**PROBLEM STATEMENT**
For the entries below, print exactly the lines between the line holding "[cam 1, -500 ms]" and the line holding "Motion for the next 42", inclusive, and nothing else.

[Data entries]
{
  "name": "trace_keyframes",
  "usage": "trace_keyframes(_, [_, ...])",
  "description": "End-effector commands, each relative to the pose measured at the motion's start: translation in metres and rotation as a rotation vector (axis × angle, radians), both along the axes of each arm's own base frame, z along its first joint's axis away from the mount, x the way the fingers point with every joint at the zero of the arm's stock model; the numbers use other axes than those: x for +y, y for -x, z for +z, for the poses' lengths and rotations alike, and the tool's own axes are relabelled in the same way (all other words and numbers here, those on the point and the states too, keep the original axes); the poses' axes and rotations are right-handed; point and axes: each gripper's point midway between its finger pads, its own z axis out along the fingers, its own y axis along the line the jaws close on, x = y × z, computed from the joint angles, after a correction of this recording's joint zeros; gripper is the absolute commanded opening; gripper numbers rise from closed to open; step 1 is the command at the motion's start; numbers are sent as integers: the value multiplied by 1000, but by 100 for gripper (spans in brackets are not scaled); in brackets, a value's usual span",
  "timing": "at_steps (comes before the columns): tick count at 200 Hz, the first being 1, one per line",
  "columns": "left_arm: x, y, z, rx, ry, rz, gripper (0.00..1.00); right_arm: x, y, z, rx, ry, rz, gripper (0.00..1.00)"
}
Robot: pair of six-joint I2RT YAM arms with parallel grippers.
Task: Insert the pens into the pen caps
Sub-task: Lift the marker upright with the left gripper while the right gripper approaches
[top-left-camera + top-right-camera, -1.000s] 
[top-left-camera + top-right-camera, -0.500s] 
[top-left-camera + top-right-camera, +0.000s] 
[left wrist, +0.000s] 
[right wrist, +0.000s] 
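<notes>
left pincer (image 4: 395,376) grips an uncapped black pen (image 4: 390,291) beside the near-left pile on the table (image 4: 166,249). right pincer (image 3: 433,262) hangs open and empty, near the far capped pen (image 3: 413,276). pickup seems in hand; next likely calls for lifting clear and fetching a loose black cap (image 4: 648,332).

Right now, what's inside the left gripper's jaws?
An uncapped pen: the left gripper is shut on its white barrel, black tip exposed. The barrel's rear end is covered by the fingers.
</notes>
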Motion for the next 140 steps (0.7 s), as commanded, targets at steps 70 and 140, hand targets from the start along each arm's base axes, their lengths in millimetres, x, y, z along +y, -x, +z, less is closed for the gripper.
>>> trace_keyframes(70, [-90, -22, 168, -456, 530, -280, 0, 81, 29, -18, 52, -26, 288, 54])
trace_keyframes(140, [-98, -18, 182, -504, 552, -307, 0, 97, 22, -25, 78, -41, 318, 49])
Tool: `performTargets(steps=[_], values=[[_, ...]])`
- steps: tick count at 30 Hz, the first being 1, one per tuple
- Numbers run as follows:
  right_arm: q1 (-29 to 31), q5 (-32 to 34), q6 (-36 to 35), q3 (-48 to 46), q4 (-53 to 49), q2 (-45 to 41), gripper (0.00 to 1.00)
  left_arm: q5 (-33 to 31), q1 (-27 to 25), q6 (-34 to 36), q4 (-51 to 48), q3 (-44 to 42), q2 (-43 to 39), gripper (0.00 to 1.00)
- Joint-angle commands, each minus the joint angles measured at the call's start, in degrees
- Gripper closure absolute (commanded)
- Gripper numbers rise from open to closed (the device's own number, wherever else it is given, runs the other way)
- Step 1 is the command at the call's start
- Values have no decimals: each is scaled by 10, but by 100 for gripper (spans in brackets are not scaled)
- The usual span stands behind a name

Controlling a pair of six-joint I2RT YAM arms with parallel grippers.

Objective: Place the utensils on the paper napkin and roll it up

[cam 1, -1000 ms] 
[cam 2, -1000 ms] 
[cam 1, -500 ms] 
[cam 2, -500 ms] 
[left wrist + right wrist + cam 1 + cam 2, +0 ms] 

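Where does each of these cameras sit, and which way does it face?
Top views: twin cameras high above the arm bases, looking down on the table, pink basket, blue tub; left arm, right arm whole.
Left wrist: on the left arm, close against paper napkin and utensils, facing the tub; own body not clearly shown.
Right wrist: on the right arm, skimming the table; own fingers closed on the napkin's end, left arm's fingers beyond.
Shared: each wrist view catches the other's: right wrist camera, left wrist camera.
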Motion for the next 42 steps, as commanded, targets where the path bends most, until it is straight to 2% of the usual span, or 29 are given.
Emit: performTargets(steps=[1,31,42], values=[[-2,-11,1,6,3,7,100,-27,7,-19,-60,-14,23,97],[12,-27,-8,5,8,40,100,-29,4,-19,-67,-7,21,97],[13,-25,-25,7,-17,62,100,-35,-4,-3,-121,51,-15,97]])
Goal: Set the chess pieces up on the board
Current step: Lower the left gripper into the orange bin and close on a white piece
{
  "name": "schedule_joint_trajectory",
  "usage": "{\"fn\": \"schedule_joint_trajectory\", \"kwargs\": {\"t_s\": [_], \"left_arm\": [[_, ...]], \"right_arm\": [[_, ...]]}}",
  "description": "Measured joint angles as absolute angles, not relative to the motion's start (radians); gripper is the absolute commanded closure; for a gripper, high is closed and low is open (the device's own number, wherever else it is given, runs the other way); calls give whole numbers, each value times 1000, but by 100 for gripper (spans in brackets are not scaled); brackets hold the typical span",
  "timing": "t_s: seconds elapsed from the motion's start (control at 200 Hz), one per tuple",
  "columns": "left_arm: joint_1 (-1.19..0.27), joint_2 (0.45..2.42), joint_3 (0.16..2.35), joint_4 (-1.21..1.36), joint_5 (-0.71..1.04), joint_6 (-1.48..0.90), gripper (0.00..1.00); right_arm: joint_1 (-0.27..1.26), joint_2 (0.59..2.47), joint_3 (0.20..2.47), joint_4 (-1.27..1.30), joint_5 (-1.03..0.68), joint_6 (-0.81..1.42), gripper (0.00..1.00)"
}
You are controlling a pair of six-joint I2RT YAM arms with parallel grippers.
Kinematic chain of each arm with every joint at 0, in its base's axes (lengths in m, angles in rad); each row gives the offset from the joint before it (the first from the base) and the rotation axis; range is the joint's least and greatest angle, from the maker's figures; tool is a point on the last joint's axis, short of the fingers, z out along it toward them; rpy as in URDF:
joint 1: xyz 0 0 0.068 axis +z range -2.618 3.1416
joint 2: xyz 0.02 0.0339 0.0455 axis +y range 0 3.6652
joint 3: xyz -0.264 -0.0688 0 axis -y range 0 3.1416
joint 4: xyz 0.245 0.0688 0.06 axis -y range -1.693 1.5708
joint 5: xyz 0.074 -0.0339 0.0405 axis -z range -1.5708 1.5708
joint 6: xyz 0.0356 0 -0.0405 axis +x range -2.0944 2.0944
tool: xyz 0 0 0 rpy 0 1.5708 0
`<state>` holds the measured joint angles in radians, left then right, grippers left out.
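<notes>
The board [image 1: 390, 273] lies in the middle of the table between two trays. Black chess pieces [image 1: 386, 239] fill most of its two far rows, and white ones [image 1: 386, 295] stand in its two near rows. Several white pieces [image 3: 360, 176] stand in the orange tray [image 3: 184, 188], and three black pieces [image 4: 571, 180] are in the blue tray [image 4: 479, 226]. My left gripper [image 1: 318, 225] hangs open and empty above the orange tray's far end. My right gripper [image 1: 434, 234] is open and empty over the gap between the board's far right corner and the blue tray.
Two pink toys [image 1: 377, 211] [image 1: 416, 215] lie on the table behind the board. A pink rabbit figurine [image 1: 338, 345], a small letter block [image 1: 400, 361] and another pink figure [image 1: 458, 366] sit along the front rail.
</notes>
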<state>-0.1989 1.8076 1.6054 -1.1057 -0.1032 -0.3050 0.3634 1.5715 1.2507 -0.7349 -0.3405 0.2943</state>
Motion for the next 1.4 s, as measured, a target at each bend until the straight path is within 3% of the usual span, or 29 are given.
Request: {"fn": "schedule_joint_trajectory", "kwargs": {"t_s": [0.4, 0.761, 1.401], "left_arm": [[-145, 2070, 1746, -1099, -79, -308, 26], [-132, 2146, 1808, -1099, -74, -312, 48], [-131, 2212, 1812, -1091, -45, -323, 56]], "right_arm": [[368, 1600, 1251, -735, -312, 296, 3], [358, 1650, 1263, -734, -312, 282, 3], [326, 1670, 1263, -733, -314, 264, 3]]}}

**WRITTEN ANSWER**
[cam 1, -500 ms] 
[cam 2, -500 ms] 
[left wrist + right wrist + cam 1 + cam 2, +0 ms] 

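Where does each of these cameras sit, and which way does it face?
Top views: twin cameras high above the arm bases, looking down on the table, pink basket, blue tub; left arm, right arm whole.
Left wrist: on the left arm, close against paper napkin and utensils, facing the tub; own body not clearly shown.
Right wrist: on the right arm, skimming the table; own fingers closed on the napkin's end, left arm's fingers beyond.
Shared: each wrist view catches the other's: right wrist camera, left wrist camera.
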Motion for the next 42 steps, as commanded, targets where the path bends most, until it is straight to 2% of the usual span, or 29 are given.

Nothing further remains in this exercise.